The topside of the airbeast was alive with activity. The ratlines flickered with electric torches and glowworms, and Deryn felt the membrane tremble from distant footsteps. She closed her eyes, trying to feel the airship’s totality, its hundred species tangling to make one vast organism.

“Barking brilliant up here,” Newkirk murmured.

Deryn nodded. These last two weeks she’d volunteered for open-air duty whenever possible. Being dorsal was real flying—the wind in her face, and sky in all directions—as prized as her hours up in Da’s balloons.

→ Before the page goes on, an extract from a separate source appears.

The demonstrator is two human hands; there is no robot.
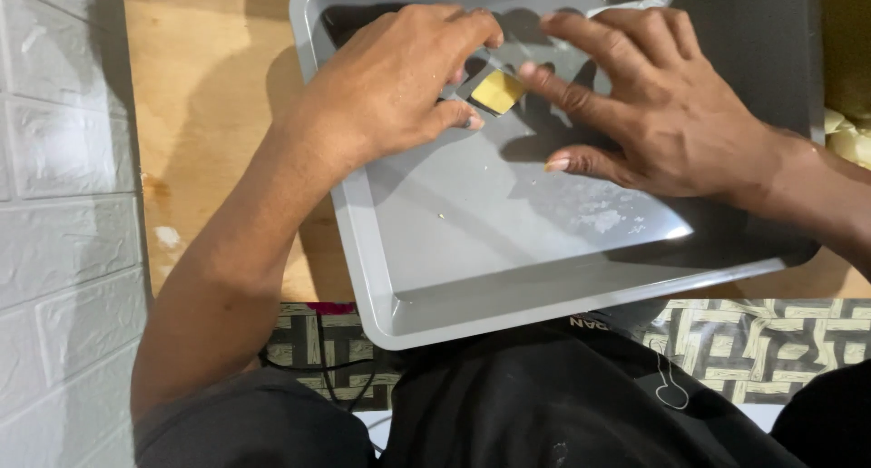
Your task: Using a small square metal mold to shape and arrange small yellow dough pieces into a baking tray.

A squad of duty riggers rushed by, two hydrogen sniffers straining on their leashes as they searched for leaks in the membrane. One snuffled Newkirk’s hand as it passed, and he let out a squeak.

The riggers laughed, and Deryn joined in.

“Shall I call a medic, Mr. Newkirk?” she asked.

“I’m fine,” he snapped, staring at his hand suspiciously. Newkirk’s mum was a Monkey Luddite, and he’d inherited a nervous stomach for fabrications. Why he’d volunteered to serve on a mad bestiary like the Leviathan was a flat-out mystery. “I just don’t like those six-legged beasties.”

“They’re nothing to be scared of, Mr. Newkirk.”

“Get stuffed, Mr. Sharp,” he muttered, hoisting his feed bag. “Come on. Rigby’s right behind us now.”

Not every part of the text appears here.